According to NSHQ, the Air Development Program (ADP), established in 2012, continues to be the primary point of direction and coordination to develop SOF air capability and enhance interoperability for NATO special operations air/aviation forces.

“Computer-based simulation training activities allow attendees to engage in a ‘multinational and multi-domain’ environment through all phases of the special operations air mission planning process and mission execution. ADP also supports the four-nation ‘Multinational Special Aviation Program’ [MSAP], a SOF Aviation Training Center established in 2019 in Zadar, Croatia. This is an excellent example of international cooperation between Bulgaria, Croatia, Hungary, and Slovenia,” the official stated.

NSHQ has also “re-tooled and expanded” its concepts, exercises, training, and education in the counter-hybrid arena to extend SOF network and capability development for application in peacetime competition as it is [in] conflict.

“In line with NATO’s Article 3 focus on resilience, this effort connects the appreciation of internal national challenges with broader regional or global challenges and adversaries.
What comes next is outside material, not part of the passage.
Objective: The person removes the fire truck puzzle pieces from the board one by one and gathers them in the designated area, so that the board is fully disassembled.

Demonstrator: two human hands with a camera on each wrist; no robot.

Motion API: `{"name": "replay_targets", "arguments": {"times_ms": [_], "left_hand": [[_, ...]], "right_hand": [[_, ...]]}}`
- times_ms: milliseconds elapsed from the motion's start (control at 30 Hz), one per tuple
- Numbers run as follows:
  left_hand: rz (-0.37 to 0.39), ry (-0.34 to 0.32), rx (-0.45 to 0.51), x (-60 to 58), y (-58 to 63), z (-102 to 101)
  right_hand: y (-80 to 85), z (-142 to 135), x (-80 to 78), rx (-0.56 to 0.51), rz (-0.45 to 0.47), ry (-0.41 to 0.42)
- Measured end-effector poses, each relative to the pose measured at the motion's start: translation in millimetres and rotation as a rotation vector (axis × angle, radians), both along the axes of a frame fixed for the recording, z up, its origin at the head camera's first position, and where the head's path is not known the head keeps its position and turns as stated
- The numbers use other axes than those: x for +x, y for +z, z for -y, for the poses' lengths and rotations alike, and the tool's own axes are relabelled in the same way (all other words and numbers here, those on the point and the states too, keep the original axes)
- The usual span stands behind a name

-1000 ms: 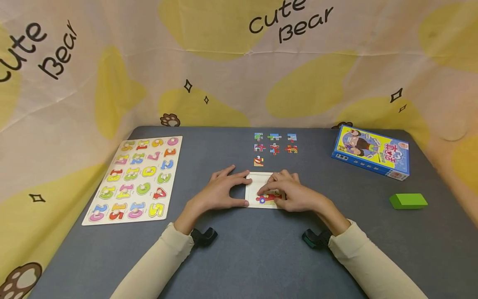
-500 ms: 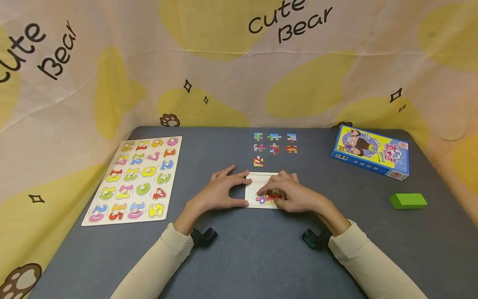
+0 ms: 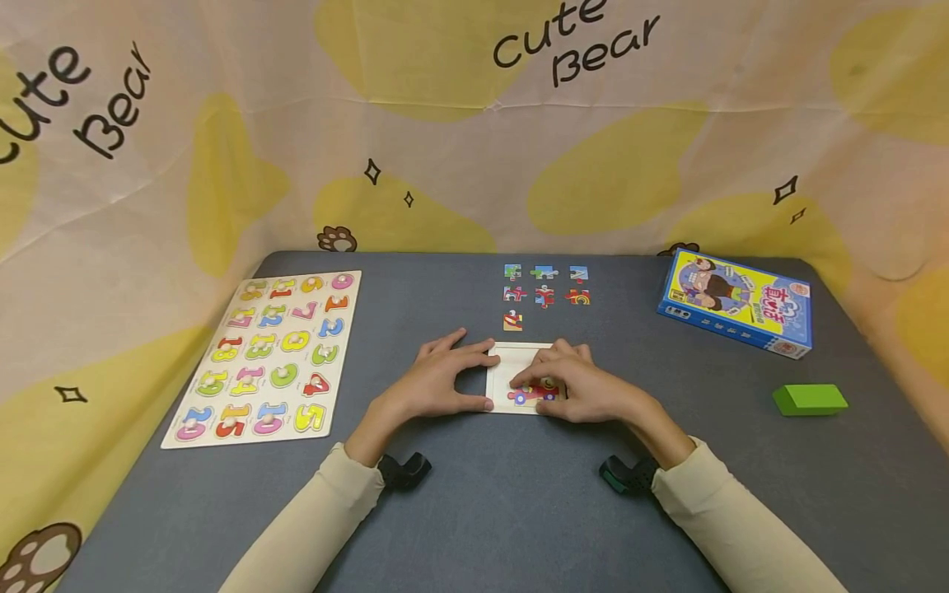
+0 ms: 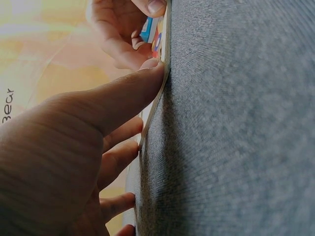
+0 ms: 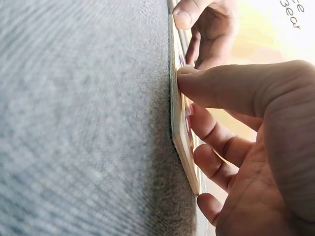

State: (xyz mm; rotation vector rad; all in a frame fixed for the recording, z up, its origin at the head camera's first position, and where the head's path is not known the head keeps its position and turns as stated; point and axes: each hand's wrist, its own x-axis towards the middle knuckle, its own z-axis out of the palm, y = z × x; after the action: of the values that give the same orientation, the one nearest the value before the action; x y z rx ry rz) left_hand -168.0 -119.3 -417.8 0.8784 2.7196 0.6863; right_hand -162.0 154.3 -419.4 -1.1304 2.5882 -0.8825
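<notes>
A small white puzzle tray (image 3: 507, 369) lies flat on the table between both hands, with jigsaw pieces of a red vehicle (image 3: 522, 395) along its front part. My left hand (image 3: 437, 380) rests at the tray's left side, its thumb on the near corner and index finger by the far corner. The fingers of my right hand (image 3: 582, 383) reach over the tray, fingertips on the pieces, hiding its right part. In the right wrist view its thumb (image 5: 211, 86) presses the tray's front edge (image 5: 175, 123). Several loose jigsaw pieces (image 3: 544, 296) lie in rows behind the tray.
A white number board (image 3: 252, 403) with coloured knobbed numerals lies at the left of the grey table (image 3: 489, 511). A blue and yellow box (image 3: 741, 301) sits at the back right, and a green block (image 3: 811, 399) is nearer. A patterned cloth (image 3: 445, 123) hangs behind.
My right thumb has slid slightly left and towards me, onto the tray's front edge. The left hand, the tray and the loose pieces stay where they were.
</notes>
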Motion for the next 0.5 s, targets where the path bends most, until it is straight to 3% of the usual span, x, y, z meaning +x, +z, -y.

Using the umbrella of ‘comprehensive defense,’ NSHQ works with nations to develop and integrate SOF capabilities in support of national resilience and emergency response programs to quickly counter hybrid activities or address scenarios that require preparation of resistance capabilities.”

U.S. Army special operations forces (SOF) jump from a U.S. Air Force MC-130J Commando II assigned to the 352nd Special Operations Wing, during a military free fall over Macedonia, May 2, 2022. The training was part of Trojan Footprint 22, the premier SOF exercise in Europe that focuses on improving the ability of SOF to counter myriad threats, increases integration with conventional forces, and enhances interoperability with NATO allies and European partners.

FUTURE

Looking to the future, the NSHQ military official stressed to Special Operations Outlook that the organization was not seeking to expand its influence, but instead coordinate and synchronize special operations efforts to “ensure the development or improvement of national SOF capabilities to provide the necessary deterrence and defense effects for the security and sovereignty of the Alliance.”

Describing how NSHQ will remain responsible for providing “sound advice” to senior political and military leaders across peacetime, crisis, and conflict, the NSHQ military official concluded: “NSHQ continues to look at ways to improve our awareness of the threat, develop capabilities to prepare and respond, and enhance engagement with partner countries and other international actors.”